## EXERCISE DETAILS
Beginning at the line that contains "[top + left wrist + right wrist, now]" and ending at the last line of the entries, write out each line exactly; include nothing outside that span.

## EXERCISE INPUTS
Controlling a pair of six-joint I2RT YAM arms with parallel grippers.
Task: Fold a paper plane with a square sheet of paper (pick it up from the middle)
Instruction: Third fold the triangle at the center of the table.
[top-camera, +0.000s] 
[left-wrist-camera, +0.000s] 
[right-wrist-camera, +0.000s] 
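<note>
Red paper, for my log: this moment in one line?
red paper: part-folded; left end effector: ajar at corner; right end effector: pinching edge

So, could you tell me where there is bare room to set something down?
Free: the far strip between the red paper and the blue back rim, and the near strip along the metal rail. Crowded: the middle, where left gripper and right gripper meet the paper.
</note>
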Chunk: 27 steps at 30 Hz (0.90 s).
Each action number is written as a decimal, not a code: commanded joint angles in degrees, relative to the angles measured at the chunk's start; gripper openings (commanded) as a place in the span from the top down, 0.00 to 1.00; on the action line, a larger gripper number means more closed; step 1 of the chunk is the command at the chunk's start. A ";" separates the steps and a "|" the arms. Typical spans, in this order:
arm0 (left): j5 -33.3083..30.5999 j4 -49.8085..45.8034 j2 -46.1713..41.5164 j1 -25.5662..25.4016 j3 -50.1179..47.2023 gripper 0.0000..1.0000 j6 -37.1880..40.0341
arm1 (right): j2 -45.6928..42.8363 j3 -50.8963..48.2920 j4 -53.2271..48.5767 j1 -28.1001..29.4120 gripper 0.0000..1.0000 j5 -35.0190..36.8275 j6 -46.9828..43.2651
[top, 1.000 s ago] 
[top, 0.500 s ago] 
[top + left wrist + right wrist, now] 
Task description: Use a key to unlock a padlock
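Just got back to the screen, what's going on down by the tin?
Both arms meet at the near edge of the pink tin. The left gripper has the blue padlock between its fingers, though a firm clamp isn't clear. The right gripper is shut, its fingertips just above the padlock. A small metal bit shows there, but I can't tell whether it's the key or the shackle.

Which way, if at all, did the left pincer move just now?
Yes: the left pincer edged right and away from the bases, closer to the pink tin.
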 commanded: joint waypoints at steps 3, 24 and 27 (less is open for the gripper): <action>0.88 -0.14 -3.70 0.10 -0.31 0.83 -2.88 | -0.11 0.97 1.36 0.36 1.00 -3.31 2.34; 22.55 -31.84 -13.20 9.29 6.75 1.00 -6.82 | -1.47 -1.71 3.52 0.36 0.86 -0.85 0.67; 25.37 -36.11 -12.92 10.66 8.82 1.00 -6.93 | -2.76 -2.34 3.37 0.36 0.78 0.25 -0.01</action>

## EXERCISE SOLUTION
[top + left wrist + right wrist, now] 
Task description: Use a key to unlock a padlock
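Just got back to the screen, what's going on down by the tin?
Both arms meet at the near edge of the pink tin. The left gripper has the blue padlock between its fingers, though a firm clamp isn't clear. The right gripper is shut, its fingertips just above the padlock. A small metal bit shows there, but I can't tell whether it's the key or the shackle.

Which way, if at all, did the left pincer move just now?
Yes: the left pincer edged right and away from the bases, closer to the pink tin.
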 commanded: joint waypoints at steps 3, 24 and 27 (less is open for the gripper): <action>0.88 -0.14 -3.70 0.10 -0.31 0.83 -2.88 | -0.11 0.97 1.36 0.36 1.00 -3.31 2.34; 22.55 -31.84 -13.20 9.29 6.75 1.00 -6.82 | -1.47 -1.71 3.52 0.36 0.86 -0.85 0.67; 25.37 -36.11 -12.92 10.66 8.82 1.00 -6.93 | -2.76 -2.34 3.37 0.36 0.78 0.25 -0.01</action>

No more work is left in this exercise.